WORK ORDER: Print all the data, keeping every line exactly as it is.

─── GIVEN INFORMATION ───

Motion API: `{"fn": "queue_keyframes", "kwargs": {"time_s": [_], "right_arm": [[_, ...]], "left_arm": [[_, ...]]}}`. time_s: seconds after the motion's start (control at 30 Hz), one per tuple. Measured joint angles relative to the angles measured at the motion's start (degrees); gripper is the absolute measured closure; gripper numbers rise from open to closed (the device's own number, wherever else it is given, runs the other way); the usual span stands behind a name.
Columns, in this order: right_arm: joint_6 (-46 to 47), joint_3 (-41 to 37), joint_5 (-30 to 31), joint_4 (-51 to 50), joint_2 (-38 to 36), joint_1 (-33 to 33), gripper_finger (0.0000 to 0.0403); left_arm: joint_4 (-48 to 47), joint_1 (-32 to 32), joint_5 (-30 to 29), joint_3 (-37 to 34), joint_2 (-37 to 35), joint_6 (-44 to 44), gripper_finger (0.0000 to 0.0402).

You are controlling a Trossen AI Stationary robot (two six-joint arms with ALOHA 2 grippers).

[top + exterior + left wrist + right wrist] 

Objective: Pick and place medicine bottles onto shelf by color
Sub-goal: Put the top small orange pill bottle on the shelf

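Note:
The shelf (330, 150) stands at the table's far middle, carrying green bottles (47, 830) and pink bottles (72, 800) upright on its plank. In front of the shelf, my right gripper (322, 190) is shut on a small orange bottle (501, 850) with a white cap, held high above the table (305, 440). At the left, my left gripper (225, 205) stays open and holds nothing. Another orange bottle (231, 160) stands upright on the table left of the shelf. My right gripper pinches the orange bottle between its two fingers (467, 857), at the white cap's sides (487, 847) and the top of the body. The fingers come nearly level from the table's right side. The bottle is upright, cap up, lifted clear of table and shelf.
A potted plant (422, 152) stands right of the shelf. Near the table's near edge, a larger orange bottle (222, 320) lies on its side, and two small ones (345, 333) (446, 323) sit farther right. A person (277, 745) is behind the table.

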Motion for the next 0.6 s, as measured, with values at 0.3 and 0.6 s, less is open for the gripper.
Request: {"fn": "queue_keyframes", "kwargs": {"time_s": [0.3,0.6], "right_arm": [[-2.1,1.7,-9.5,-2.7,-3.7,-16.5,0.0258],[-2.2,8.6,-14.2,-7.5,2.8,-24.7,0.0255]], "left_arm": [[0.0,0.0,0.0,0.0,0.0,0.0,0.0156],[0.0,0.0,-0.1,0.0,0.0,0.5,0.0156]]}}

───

EXERCISE RESULT:
Motion API: `{"fn": "queue_keyframes", "kwargs": {"time_s": [_], "right_arm": [[_, ...]], "left_arm": [[_, ...]]}}`. time_s: seconds after the motion's start (control at 30 Hz), one per tuple. Measured joint angles relative to the angles measured at the motion's start (degrees); gripper is the absolute measured closure; gripper numbers rise from open to closed (the device's own number, wherever else it is given, runs the other way); the usual span stands behind a name.
Columns, in this order: right_arm: joint_6 (-46 to 47), joint_3 (-41 to 37), joint_5 (-30 to 31), joint_4 (-51 to 50), joint_2 (-38 to 36), joint_1 (-33 to 33), gripper_finger (0.0000 to 0.0403); left_arm: joint_4 (-48 to 47), joint_1 (-32 to 32), joint_5 (-30 to 29), joint_3 (-37 to 34), joint_2 (-37 to 35), joint_6 (-44 to 44), gripper_finger (0.0000 to 0.0402).

You are controlling a Trossen AI Stationary robot (two six-joint arms with ALOHA 2 grippers).

[top + exterior + left wrist + right wrist] 

Objective: Pick and place medicine bottles onto shelf by color
Sub-goal: Put the top small orange pill bottle on the shelf

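Note:
The shelf (330, 150) stands at the table's far middle, carrying green bottles (47, 830) and pink bottles (72, 800) upright on its plank. In front of the shelf, my right gripper (322, 190) is shut on a small orange bottle (501, 850) with a white cap, held high above the table (305, 440). At the left, my left gripper (225, 205) stays open and holds nothing. Another orange bottle (231, 160) stands upright on the table left of the shelf. My right gripper pinches the orange bottle between its two fingers (467, 857), at the white cap's sides (487, 847) and the top of the body. The fingers come nearly level from the table's right side. The bottle is upright, cap up, lifted clear of table and shelf.
A potted plant (422, 152) stands right of the shelf. Near the table's near edge, a larger orange bottle (222, 320) lies on its side, and two small ones (345, 333) (446, 323) sit farther right. A person (277, 745) is behind the table.
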
Motion for the next 0.6 s, as measured, with values at 0.3 and 0.6 s, less is open for the gripper.
Request: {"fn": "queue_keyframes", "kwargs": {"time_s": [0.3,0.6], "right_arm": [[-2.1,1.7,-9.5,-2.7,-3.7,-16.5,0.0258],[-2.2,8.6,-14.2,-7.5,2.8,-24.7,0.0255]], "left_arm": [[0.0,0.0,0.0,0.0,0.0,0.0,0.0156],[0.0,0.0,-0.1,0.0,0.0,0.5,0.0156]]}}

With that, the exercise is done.